Winter in Lesotho means it is time for wearing blankets.
Basotho actually wear blankets throughout the year; however, the blanket game is stepped up in the winter.
The kobo is a large blanket typically worn around the shoulders. Kobos play a significant role in Basotho culture. They are given as gifts at important life moments including marriage, initiation school and the birth of a woman's first child. Some designs and patterns have historical or cultural meaning as well. For example, the maize blanket represents fertility.
Men tie their kobo on the side, while women pin theirs in the center of the chest like a cape. For women, ensuring the lines of the kobo are even is of vital importance.
Most Basotho have at least one nice kobo for dressy occasions and a number of older, well-worn ones that can be worn to stay warm on a daily basis.

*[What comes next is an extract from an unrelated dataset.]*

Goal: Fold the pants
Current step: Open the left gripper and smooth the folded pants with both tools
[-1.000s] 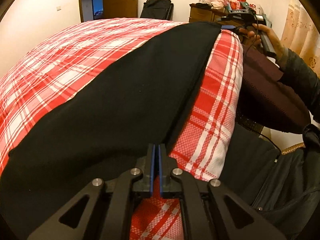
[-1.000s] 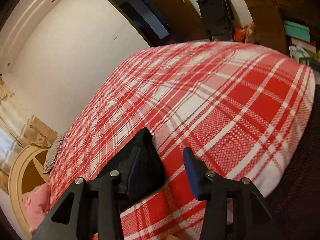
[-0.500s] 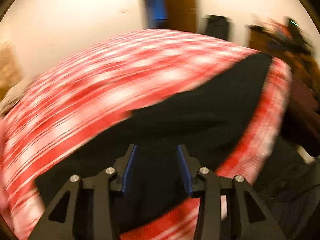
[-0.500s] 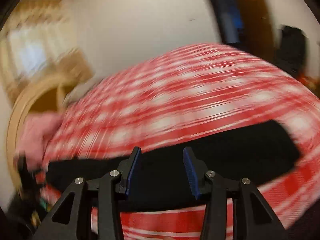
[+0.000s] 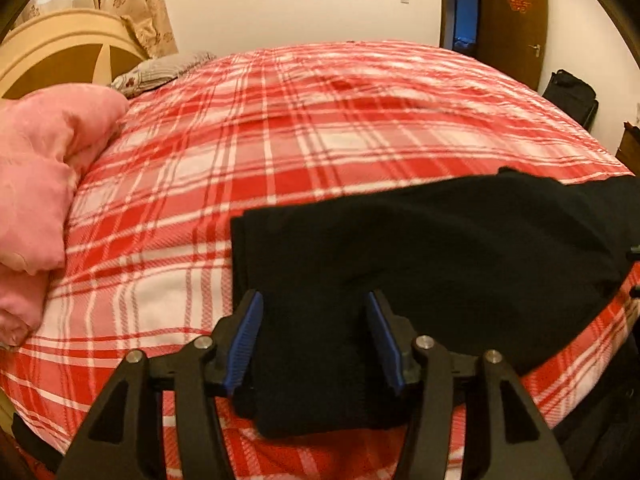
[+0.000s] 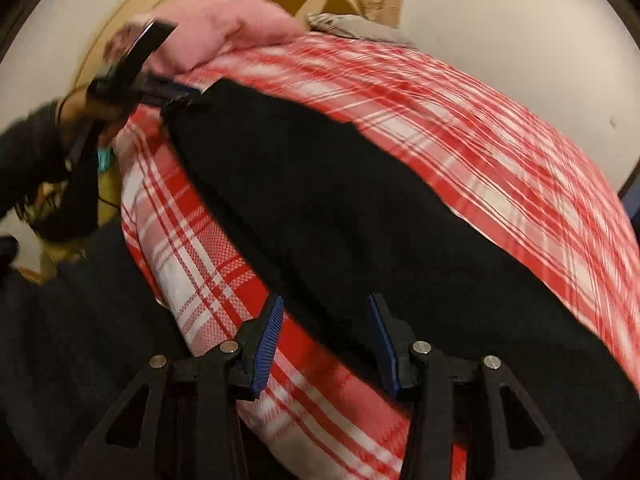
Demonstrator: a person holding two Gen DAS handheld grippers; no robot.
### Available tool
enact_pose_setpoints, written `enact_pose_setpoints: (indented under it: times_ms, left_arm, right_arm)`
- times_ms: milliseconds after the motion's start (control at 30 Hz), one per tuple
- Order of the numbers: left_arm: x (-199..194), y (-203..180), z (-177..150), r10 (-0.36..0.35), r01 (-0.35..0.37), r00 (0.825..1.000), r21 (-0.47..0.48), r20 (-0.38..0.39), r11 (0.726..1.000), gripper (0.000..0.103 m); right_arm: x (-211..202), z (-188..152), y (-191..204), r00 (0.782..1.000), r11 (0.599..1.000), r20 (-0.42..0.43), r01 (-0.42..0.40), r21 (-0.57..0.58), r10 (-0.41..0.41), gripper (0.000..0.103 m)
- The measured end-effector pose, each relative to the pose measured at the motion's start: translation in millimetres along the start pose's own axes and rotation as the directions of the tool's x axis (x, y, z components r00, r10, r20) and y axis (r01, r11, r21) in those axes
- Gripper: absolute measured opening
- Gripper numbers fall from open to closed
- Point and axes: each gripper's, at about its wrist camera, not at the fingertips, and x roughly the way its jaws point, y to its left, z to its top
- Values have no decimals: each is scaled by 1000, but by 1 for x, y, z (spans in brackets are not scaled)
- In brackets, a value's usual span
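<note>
While your left gripper (image 5: 314,340) sits wide open over one end of the black pants (image 5: 420,264), your right gripper (image 6: 326,340) is open too, at the other end. Your pants lie flat along the near edge of the red checked bed (image 5: 280,128). Farther back sits a pink pillow (image 5: 36,168).

In the left wrist view, the pants (image 5: 420,264) lay along the near edge of the bed (image 5: 312,120), running from 6 o'clock toward 3 o'clock. A blanket (image 5: 36,184) sat at 9 o'clock, a pillow (image 5: 160,70) at 11 o'clock behind it, the headboard (image 5: 60,52) farther back, and a door (image 5: 516,20) at 1 o'clock.
</note>
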Motion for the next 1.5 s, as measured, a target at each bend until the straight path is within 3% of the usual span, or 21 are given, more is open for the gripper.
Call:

The Charlie is a smaller blanket tied or pinned around the waist of a woman. Typically these are worn by married women, who are expected to sit on a blanket to keep their core warm and ensure a healthy reproductive system. When winter arrives, young girls also wear them as they really do help to keep a person warm.
Baby blankets are a year-round part of Basotho tradition — they are used to keep a baby on a woman’s back. In summer months, women will often use thick scarves or towels, but come winter, they utilize the same warm blankets they tie around themselves as a Charlie.
Then, once the child is secured, another blanket is put over the woman’s shoulders, cocooning the baby in warmth and protecting them from the elements.